Repeat the data that follows, word for word, without the images.

===== Information supplied

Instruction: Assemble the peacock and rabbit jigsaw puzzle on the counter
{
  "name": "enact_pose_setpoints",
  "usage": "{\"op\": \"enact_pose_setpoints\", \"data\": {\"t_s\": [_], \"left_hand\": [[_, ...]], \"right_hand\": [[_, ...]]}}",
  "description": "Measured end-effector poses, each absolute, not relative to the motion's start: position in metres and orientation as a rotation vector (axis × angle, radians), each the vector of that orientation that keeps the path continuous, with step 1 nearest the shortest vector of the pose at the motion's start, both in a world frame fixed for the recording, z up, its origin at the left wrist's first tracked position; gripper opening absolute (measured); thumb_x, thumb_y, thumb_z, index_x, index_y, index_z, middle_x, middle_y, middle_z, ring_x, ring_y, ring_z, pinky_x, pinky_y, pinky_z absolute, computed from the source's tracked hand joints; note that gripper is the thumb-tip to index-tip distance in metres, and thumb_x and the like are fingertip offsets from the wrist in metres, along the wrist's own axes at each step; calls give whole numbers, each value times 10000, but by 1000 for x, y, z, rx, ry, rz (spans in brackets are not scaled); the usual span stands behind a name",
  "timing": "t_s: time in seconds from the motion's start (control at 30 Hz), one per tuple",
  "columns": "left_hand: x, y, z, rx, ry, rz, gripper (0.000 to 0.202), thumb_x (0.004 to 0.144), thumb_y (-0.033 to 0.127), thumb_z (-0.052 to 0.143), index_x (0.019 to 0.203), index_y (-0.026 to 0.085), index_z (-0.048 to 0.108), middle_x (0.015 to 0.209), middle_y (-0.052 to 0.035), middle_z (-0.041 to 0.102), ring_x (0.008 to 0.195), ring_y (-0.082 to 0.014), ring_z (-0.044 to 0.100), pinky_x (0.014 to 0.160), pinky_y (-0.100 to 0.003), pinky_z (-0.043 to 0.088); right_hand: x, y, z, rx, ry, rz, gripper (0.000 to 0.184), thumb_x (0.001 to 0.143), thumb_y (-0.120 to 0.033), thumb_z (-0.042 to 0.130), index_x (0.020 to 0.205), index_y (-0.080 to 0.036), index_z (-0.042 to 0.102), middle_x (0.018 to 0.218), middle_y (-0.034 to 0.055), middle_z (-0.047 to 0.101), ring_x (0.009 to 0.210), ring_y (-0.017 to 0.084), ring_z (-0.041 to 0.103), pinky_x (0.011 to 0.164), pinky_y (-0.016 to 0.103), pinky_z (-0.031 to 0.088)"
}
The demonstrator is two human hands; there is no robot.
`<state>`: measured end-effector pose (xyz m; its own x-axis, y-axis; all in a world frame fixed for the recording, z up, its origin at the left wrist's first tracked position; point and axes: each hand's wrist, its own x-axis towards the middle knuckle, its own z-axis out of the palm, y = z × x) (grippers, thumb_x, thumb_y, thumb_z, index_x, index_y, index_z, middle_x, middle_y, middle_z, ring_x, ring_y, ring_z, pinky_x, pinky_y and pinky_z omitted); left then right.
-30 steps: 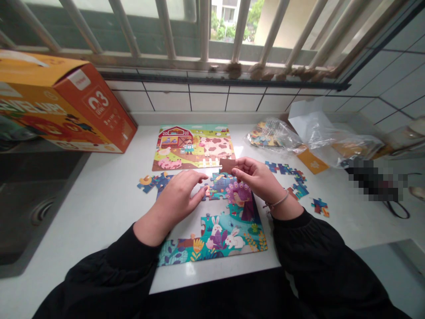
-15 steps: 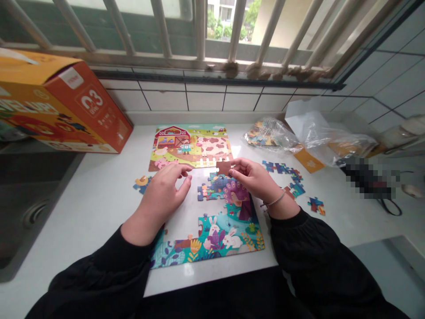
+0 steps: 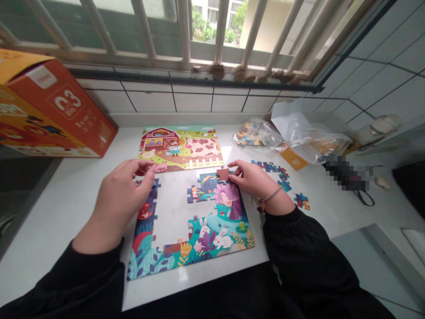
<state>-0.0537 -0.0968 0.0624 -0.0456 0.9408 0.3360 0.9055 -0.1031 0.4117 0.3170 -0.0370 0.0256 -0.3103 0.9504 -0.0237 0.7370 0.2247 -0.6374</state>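
Note:
My right hand (image 3: 254, 179) pinches a brown puzzle piece (image 3: 223, 174) between thumb and fingers. The piece overlaps the top of the joined section with the purple peacock (image 3: 227, 195). My left hand (image 3: 121, 190) hovers at the upper left corner of this partly assembled puzzle (image 3: 159, 259), fingers curved and thumb slightly apart, with nothing visible in it. It hides the corner pieces below. Two white rabbits (image 3: 222, 239) show in the lower part, and bare counter shows through the puzzle's middle.
Behind lies an assembled farm puzzle (image 3: 179, 155). Loose joined pieces (image 3: 277, 169) and a small cluster (image 3: 302, 200) lie on the right. Farther back are a bag of pieces (image 3: 254, 133) and clear plastic wrapping (image 3: 308, 137). An orange box (image 3: 79, 110) stands at left, near the sink.
My left hand has moved left to the puzzle's upper left corner, uncovering the left border. My right hand keeps the brown piece, now lower over the joined section. The view has shifted right.

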Motion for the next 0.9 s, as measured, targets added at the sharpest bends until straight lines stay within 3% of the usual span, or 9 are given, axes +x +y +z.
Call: {"op": "enact_pose_setpoints", "data": {"t_s": [0.2,0.37,0.6,0.77,0.9], "left_hand": [[-62,-97,61,2098,2085,783,314,1042,450,579,1168,217,747,1058,-48,762,931,-227,709,806,-325,529],[-66,-99,64,2093,2138,769,321,1034,476,578,1155,231,746,1048,-34,754,894,-220,694,810,-317,518],[-91,-104,69,2001,2308,644,345,1005,508,542,1145,255,729,1040,-27,756,819,-223,678,768,-333,519],[-134,-106,55,2072,2186,483,438,1017,532,515,1252,220,713,1254,-96,728,1174,-289,693,974,-383,586],[-159,-112,43,2108,2030,382,630,955,625,637,1369,153,681,1394,-185,676,1351,-375,633,1175,-512,527]], "right_hand": [[386,-64,42,-1833,-1930,492,320,1063,-356,618,1309,-191,740,913,57,769,763,225,671,735,356,457],[447,-117,40,-2224,-1699,177,385,995,-442,590,1229,-203,781,903,87,792,720,233,679,675,355,419],[432,-182,21,-2098,-1832,185,392,1046,-511,547,1155,-226,792,927,78,782,779,251,707,716,367,471],[402,-203,-6,-1913,-1890,146,434,1101,-547,527,1230,-202,756,903,67,738,784,242,689,761,366,503],[394,-208,-18,-1927,-1872,19,445,1078,-569,555,1229,-203,759,838,52,707,769,252,683,720,368,479]]}}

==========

▶ **Your solution**:
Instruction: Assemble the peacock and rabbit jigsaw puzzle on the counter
{
  "name": "enact_pose_setpoints",
  "usage": "{\"op\": \"enact_pose_setpoints\", \"data\": {\"t_s\": [_], \"left_hand\": [[_, ...]], \"right_hand\": [[_, ...]]}}",
  "description": "Measured end-effector poses, each absolute, not relative to the motion's start: position in metres and orientation as a rotation vector (axis × angle, radians), each the vector of that orientation that keeps the path continuous, with step 1 nearest the shortest vector of the pose at the motion's start, both in a world frame fixed for the recording, z up, its origin at the left wrist's first tracked position; gripper opening absolute (measured); thumb_x, thumb_y, thumb_z, index_x, index_y, index_z, middle_x, middle_y, middle_z, ring_x, ring_y, ring_z, pinky_x, pinky_y, pinky_z absolute, computed from the source's tracked hand joints; note that gripper is the thumb-tip to index-tip distance in metres, and thumb_x and the like are fingertip offsets from the wrist in metres, along the wrist's own axes at each step; calls give whole numbers, each value times 10000, but by 1000 for x, y, z, rx, ry, rz (spans in brackets are not scaled); the usual span stands behind a name",
  "timing": "t_s: time in seconds from the motion's start (control at 30 Hz), one per tuple",
  "columns": "left_hand: x, y, z, rx, ry, rz, gripper (0.000 to 0.202), thumb_x (0.004 to 0.144), thumb_y (-0.033 to 0.127), thumb_z (-0.052 to 0.143), index_x (0.019 to 0.203), index_y (-0.026 to 0.085), index_z (-0.048 to 0.108), middle_x (0.015 to 0.209), middle_y (-0.052 to 0.035), middle_z (-0.041 to 0.102), ring_x (0.008 to 0.195), ring_y (-0.082 to 0.014), ring_z (-0.044 to 0.100), pinky_x (0.014 to 0.160), pinky_y (-0.100 to 0.003), pinky_z (-0.043 to 0.088); right_hand: x, y, z, rx, ry, rz, gripper (0.000 to 0.184), thumb_x (0.001 to 0.143), thumb_y (-0.120 to 0.033), thumb_z (-0.042 to 0.130), index_x (0.020 to 0.205), index_y (-0.080 to 0.036), index_z (-0.042 to 0.102), middle_x (0.018 to 0.218), middle_y (-0.034 to 0.055), middle_z (-0.047 to 0.101), ring_x (0.009 to 0.210), ring_y (-0.017 to 0.084), ring_z (-0.041 to 0.103), pinky_x (0.011 to 0.164), pinky_y (-0.016 to 0.103), pinky_z (-0.031 to 0.088)"
}
The demonstrator is two human hands; there is no robot.
`<state>`: measured end-effector pose (xyz m; its own x-axis, y-axis; all in a world frame fixed for the recording, z up, its origin at the left wrist's first tracked position; point and axes: each hand's wrist, its own x-axis towards the middle knuckle, its own z-axis out of the palm, y = z × x) (grippers, thumb_x, thumb_y, thumb_z, index_x, index_y, index_z, middle_x, middle_y, middle_z, ring_x, ring_y, ring_z, pinky_x, pinky_y and pinky_z omitted); left then right.
-30 steps: 
-15 steps: 
+0 steps: 
<state>-0.0537 -0.0968 0.0624 -0.0456 0.9408 0.3360 0.9055 -0.1031 0.4117 0.3170 -0.0370 0.0256 -0.3103 0.9504 -0.0237 0.7370 0.2247 -0.6374</state>
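Note:
My right hand (image 3: 254, 179) pinches a brown puzzle piece (image 3: 223, 174) between thumb and fingers. The piece overlaps the top of the joined section with the purple peacock (image 3: 227, 195). My left hand (image 3: 121, 190) hovers at the upper left corner of this partly assembled puzzle (image 3: 159, 259), fingers curved and thumb slightly apart, with nothing visible in it. It hides the corner pieces below. Two white rabbits (image 3: 222, 239) show in the lower part, and bare counter shows through the puzzle's middle.
Behind lies an assembled farm puzzle (image 3: 179, 155). Loose joined pieces (image 3: 277, 169) and a small cluster (image 3: 302, 200) lie on the right. Farther back are a bag of pieces (image 3: 254, 133) and clear plastic wrapping (image 3: 308, 137). An orange box (image 3: 79, 110) stands at left, near the sink.
My left hand has moved left to the puzzle's upper left corner, uncovering the left border. My right hand keeps the brown piece, now lower over the joined section. The view has shifted right.
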
Motion for the next 0.9 s, as measured, targets added at the sharpest bends until straight lines stay within 3% of the usual span, or 9 are given, axes +x +y +z.
Call: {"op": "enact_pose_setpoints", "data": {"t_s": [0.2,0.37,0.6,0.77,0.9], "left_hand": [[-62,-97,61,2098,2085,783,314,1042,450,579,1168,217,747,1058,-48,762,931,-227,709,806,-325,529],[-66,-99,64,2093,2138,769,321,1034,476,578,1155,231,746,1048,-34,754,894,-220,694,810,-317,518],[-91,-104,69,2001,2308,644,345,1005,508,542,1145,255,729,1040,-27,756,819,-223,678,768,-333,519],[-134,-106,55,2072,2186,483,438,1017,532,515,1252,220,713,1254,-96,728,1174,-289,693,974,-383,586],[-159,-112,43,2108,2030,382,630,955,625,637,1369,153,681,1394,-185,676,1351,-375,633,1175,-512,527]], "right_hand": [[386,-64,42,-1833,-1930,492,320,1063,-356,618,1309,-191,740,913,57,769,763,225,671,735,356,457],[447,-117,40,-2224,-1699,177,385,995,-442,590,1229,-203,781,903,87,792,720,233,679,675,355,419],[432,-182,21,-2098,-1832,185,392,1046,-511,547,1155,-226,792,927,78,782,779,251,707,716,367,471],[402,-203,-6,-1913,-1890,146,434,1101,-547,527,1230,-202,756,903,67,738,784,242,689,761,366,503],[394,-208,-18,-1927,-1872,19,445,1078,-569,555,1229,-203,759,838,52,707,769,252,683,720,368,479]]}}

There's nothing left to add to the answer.